Work to complete: Give back only the lines in the records below from the one with "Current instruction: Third" to the one with "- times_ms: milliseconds", both inclusive, word for word.

________

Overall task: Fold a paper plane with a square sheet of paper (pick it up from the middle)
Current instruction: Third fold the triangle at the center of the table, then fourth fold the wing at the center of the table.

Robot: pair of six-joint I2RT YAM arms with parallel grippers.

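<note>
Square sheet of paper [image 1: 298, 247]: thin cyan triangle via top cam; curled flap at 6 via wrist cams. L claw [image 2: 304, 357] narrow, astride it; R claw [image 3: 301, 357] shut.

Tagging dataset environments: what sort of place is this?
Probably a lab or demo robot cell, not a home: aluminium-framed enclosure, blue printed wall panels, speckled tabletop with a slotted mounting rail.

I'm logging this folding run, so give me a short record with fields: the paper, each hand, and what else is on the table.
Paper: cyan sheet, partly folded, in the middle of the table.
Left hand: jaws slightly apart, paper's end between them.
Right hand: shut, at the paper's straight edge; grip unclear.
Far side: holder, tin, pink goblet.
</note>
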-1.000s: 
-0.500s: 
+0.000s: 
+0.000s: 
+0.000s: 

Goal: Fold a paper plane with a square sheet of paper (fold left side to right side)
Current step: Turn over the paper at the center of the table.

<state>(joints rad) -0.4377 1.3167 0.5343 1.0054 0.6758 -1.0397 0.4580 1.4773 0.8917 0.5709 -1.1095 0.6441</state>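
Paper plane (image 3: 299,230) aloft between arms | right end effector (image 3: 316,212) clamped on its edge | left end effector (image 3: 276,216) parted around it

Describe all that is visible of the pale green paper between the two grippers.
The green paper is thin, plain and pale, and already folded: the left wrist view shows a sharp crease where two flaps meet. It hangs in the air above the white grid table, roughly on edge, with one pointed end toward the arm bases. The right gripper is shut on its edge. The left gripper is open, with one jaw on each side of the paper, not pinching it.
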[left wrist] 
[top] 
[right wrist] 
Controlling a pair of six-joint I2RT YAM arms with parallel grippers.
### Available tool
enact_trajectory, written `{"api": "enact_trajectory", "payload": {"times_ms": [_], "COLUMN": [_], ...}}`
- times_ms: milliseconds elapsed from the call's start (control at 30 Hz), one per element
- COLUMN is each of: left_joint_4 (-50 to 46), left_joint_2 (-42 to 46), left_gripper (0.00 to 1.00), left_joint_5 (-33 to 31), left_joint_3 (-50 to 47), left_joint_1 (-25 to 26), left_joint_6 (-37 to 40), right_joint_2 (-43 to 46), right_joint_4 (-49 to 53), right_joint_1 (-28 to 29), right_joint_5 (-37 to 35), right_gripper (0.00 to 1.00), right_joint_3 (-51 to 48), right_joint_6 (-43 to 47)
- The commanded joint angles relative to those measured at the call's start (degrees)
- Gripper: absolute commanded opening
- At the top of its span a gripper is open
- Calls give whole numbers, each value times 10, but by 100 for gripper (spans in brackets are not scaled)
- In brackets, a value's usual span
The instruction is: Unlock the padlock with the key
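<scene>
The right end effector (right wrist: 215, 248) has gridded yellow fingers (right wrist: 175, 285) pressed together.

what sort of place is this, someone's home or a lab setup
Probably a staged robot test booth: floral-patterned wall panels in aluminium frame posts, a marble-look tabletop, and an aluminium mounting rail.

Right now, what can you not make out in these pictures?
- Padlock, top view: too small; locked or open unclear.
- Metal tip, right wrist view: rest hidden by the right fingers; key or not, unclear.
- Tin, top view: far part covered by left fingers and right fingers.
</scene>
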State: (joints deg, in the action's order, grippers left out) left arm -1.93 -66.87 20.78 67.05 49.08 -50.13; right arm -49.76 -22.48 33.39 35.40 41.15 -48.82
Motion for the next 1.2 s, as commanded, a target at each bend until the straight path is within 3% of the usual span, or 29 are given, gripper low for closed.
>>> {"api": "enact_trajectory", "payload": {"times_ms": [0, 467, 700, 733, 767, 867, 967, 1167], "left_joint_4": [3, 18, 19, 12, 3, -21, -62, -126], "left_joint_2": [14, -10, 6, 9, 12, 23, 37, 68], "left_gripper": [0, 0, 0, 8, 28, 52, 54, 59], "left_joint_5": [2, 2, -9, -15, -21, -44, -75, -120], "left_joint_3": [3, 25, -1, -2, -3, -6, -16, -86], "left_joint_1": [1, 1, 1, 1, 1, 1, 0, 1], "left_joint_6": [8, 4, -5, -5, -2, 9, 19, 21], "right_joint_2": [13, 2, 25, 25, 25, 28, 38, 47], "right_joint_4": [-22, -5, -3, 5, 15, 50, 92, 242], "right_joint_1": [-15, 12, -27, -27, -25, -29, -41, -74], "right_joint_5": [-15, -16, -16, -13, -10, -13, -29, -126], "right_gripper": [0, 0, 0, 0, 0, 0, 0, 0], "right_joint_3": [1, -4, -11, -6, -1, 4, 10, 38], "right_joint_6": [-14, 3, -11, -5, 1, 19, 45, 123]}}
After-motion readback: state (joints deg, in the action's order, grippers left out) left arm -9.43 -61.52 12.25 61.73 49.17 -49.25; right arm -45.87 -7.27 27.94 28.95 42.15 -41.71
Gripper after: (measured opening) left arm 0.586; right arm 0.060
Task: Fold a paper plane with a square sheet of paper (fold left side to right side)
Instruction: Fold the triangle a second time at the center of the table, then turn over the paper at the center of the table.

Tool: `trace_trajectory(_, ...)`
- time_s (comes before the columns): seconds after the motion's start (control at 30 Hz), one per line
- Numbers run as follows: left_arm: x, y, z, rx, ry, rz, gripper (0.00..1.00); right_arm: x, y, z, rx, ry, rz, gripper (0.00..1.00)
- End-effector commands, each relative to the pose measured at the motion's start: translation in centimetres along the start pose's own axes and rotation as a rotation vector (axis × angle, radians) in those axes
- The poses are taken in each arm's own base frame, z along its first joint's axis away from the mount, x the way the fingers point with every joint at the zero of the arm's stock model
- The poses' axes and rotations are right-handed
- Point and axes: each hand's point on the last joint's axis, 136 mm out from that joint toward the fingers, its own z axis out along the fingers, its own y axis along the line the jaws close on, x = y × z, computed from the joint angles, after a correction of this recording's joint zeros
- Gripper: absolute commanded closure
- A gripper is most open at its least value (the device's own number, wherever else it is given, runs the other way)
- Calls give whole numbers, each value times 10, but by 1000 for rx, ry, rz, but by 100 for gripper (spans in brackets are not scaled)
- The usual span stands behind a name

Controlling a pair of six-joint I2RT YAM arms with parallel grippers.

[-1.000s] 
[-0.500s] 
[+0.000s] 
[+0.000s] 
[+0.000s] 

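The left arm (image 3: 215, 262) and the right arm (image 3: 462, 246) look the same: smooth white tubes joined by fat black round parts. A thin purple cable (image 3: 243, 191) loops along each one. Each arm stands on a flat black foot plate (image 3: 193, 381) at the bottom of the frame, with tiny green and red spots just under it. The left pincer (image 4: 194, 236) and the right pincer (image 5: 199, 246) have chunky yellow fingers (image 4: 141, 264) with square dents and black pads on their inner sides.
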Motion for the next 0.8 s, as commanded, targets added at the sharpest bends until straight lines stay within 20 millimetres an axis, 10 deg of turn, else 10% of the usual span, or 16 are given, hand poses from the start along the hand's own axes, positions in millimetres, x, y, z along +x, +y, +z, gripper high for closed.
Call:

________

Written answer:
Current instruction: Third fold the triangle at the center of the table, then fourth fold the wing at the center of the table.

Robot: pair of six-joint I2RT YAM arms with parallel grippers.

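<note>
Square sheet of paper [image 1: 298, 247]: thin cyan triangle via top cam; curled flap at 6 via wrist cams. L claw [image 2: 304, 357] narrow, astride it; R claw [image 3: 301, 357] shut.

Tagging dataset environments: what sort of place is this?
Probably a lab or demo robot cell, not a home: aluminium-framed enclosure, blue printed wall panels, speckled tabletop with a slotted mounting rail.

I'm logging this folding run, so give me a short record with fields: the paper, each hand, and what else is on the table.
Paper: cyan sheet, partly folded, in the middle of the table.
Left hand: jaws slightly apart, paper's end between them.
Right hand: shut, at the paper's straight edge; grip unclear.
Far side: holder, tin, pink goblet.
</note>
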-1.000s: 
-0.500s: 
+0.000s: 
+0.000s: 
+0.000s: 

Goal: Fold a paper plane with a square sheet of paper (fold left side to right side)
Current step: Turn over the paper at the center of the table.

<state>(joints rad) -0.4377 1.3167 0.5343 1.0054 0.6758 -1.0397 0.4580 1.4773 0.8917 0.5709 -1.1095 0.6441</state>
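Paper plane (image 3: 299,230) aloft between arms | right end effector (image 3: 316,212) clamped on its edge | left end effector (image 3: 276,216) parted around it

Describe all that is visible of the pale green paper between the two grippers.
The green paper is thin, plain and pale, and already folded: the left wrist view shows a sharp crease where two flaps meet. It hangs in the air above the white grid table, roughly on edge, with one pointed end toward the arm bases. The right gripper is shut on its edge. The left gripper is open, with one jaw on each side of the paper, not pinching it.
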[left wrist] 
[top] 
[right wrist] 
Controlling a pair of six-joint I2RT YAM arms with parallel grippers.
### Available tool
enact_trajectory, written `{"api": "enact_trajectory", "payload": {"times_ms": [_], "COLUMN": [_], ...}}`
- times_ms: milliseconds elapsed from the call's start (control at 30 Hz), one per element

This output is complete.